Des soldats allemands étaient déjà là. Sur une vaste place dont la neige recouvrait la terre battue, une foule importante se pressait, composée de deux éléments. Au centre, des civils bigarrés, hommes, femmes et enfants se tenaient serrés et discutaient bruyamment. Autour de cette masse des soldats allemands, certains en batterie derrière des spandaus, cernaient la place. Vers le centre, mélangé aux civils, un autre groupe fustigeait les indigènes du coin. Leurs gestes étaient larges et leur verbe haut. À droite, près d’une baraque qui semblait être celle de la ville, un troisième groupe de soldats, le doigt sur la détente surveillait une douzaine de Russes allongés sur le ventre dans la neige. Je les crus morts. Pas du tout, ils étaient bien vivants mais on les obligeait à rester dans cette position.
— En voilà quelques-uns qui ont été pris, murmura un soldat près de moi.
Étaient-ils coupables ? Étaient-ils seulement suspects ? Ce n’était pas moi qui posais les questions. Les investigations durèrent au moins une heure. Les popovs sur le ventre devaient avoir les tripes congelées. Il est vrai que nos mitrailleurs allongés derrière leurs pétoires n’avaient rien à leur envier.
Une section S.S. était aussi de la partie de chasse. J’eus l’honneur d’être choisi par eux pour continuer la poursuite avec une centaine de types, qui, tout comme moi, retournaient faire leur devoir. Sans doute, le liséré de ma manche gauche portant l’inscription « Gross Deutschland » attira-t-il leur attention. Les S.S. préféraient avoir affaire à des hommes appartenant à des unités qui portaient un nom plutôt qu’aux divisions anonymes. Sans autre explication, nous fûmes chargés sur les camions du groupe S.S. et nous partîmes dans l’ignorance du sort des civils allongés sur le sol. Vingt minutes plus tard, après avoir traversé une région très vallonnée, nous reçûmes l’ordre de sauter à terre. Un Hauptmann S.S., vêtu d’un long manteau de cuir sombre, s’adressa à notre groupe.
— Vous allez vous déployer vers la droite et monter avec précaution à travers ces bosquets. Une usine que vous ne distinguez pas encore se trouve à un kilomètre à l’ouest. Les témoins russes qui nous accompagnent nous y signalent un important nid de terroristes. Nous devons les surprendre et les anéantir.

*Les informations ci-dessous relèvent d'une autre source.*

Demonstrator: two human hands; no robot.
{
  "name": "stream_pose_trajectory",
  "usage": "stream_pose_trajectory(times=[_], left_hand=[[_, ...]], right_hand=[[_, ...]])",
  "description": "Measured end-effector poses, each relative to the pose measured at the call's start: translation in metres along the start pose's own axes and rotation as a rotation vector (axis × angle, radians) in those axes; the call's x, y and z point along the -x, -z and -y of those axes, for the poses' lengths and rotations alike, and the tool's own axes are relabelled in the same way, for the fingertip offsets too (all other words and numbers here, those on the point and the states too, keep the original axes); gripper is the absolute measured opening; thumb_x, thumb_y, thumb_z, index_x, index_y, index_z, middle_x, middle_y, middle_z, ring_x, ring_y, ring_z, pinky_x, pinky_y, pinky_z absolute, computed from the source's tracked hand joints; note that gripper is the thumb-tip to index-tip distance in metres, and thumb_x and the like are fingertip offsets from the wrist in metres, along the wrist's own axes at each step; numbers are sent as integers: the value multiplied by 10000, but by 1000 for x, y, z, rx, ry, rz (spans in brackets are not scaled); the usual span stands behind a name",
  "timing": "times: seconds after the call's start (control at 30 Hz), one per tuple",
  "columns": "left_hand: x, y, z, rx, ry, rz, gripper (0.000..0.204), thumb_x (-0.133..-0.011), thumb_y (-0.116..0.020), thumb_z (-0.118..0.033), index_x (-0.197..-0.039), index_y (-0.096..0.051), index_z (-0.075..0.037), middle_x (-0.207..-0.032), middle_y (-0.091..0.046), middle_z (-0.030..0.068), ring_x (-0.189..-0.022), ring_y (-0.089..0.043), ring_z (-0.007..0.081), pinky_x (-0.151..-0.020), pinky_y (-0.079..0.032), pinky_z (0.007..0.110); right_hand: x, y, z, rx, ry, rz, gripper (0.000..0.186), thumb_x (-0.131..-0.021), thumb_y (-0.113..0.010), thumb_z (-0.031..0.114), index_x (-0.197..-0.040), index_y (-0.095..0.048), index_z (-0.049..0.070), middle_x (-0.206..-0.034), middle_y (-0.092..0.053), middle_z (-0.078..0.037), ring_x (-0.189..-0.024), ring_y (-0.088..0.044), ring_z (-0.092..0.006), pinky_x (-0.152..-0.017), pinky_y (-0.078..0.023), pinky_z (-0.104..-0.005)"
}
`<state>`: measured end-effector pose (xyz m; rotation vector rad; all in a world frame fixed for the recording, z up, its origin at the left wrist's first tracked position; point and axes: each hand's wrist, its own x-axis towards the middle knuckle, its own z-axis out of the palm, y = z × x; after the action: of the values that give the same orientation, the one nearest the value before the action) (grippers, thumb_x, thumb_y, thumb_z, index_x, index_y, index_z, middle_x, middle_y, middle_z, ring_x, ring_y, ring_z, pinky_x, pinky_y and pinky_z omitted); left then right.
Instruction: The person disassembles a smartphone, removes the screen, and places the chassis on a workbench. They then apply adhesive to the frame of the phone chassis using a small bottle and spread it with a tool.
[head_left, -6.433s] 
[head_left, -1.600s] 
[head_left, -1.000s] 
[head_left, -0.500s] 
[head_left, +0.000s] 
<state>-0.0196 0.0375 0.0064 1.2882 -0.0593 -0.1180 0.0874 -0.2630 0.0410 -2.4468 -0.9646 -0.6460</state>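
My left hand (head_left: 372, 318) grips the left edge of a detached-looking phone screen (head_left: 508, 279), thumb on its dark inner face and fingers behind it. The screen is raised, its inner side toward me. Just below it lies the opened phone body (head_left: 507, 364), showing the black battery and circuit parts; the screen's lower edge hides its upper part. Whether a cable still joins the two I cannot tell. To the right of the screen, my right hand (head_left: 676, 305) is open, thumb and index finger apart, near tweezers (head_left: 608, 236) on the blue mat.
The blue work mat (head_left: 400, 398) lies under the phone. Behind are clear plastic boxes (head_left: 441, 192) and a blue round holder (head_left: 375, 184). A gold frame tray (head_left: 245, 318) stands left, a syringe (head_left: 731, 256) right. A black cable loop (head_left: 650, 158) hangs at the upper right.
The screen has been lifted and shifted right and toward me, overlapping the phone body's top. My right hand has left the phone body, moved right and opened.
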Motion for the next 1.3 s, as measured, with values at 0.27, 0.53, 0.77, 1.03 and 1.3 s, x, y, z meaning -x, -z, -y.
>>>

Il nomma les chefs de section et nous nous mîmes en branle. Il ne manquait plus que cela ! pensai-je. Sacrée convalescence ! J’aurais mieux fait de rester à l’hôpital de Vinitza.
Bientôt une succession de toits métalliques nous apparut. C’était, sans aucun doute, l’usine en question. Je n’eus guère le temps d’observer le décor. Une rafale de mitraillette pétarada sur la gauche. Les S.S. crièrent :
— Vous êtes pris, chiens ! Inutile de résister.
De toute évidence des partisans russes, faits prisonniers, avaient révélé, sous la menace, le retranchement que nous encerclions maintenant. Une succession de coups de feu partit.
Des abords des hangars le claquement bien caractéristique des mitraillettes russes retentissait. Je m’étais blotti, avec un autre type, sous un arbre court dont les branches chargées de neige descendaient jusqu’au sol. Les sifflets ordonnèrent la marche en avant. Ce serait trop bête de se faire amocher par une poignée de terroristes, pensai-je. Et je ne bougeai pas tout de suite de sous l’arbre. L’autre gars murmura :
— Les sales fumiers. Ils sont pris au nid. Nous allons leur apprendre à faire dérailler les trains !
Il y eut cinq minutes de bagarre fournie. Puis des soldats se redressèrent un peu partout. Une dizaine de civils russes se constituaient prisonniers. Certains chantaient un chant vengeur russe. La plupart criaient « Pitié ! pitié ! » Ils furent bousculés et interrogés avec violence. Encadrés par une trentaine de S.S. ils descendirent vers les camions. Nous pensions que tout était terminé lorsque le capitaine S.S. siffla le rassemblement.
— Ces lâches, dit-il en désignant les prisonniers larmoyants qui s’éloignaient serrés de près par leurs gardiens. Ces lâches prétendent être les seuls ici. Peut-être pensent-ils ainsi sauver ceux qui se cachent encore dans ce fatras. (Il montra l’usine.) Balayez-moi tout cela. Nous devons tous les prendre et trouver les armes qu’ils cachent certainement.